The Carbonia painter. Gigi Taras, has painted on the walls of the market in Terralba (Oristano) the drama of a hypothetical nuclear explosion (in Sardinia there are twenty bases N.A.T.O. with the relative deposits of ammunition, fuels, arsenals and batteries).
He tells us:
The mural tries to summarize and symbolically denounce the passive attitude of our people towards the various forms of colonization as they are imposed from the outside … the portrait of a society made passive with respect to the choices of power. One of these choices is represented precisely by the nuclear reactor that can explode and determine death and destruction.

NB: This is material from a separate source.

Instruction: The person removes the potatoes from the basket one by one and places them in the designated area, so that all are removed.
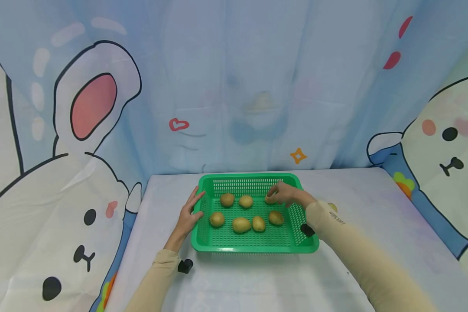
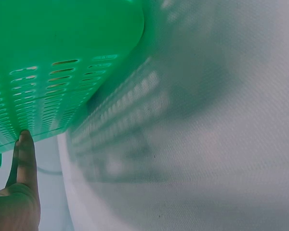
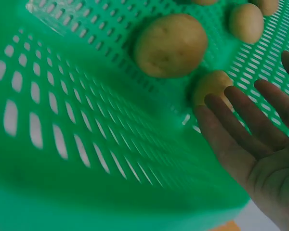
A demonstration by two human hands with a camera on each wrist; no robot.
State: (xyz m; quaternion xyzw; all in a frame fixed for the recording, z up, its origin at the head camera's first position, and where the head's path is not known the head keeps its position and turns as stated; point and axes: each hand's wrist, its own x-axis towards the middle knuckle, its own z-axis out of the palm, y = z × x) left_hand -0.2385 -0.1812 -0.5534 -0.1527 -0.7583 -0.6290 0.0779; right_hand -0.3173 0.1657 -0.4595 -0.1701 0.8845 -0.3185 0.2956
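Left hand, fingers extended, lies at the left side of the basket, where light pressure should steady it; inside, back right, one potato sits by the right hand, fingers uncurled, best handled low and gently.

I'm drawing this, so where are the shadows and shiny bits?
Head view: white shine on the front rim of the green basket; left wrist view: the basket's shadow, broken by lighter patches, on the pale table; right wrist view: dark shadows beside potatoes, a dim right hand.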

The murals also enter the school world, with the awareness of the teachers of art education, with the establishment of refresher courses, with the meeting of painters with the students.
Sources:
Sardinian murals
“Ajò” Magazine – Year I / No. 1 March 1980
Report to the public debate of Baunici 14/5/1969
From: “Fikide-Est arveskendhe …” / Frantene pros’indhipendhentzia de sa Sardinia-Bennarzu 1979
Interview for “Sa republica sarda”
“Su populu sardu”- istiu 1979
And now, after having told you the history of Sardinian muralism, you enter into the details of the meaning of the murals and their function of denouncing the evils of our beautiful land, as well as telling the traditions and life of our people, what about a Tours in these museum countries?!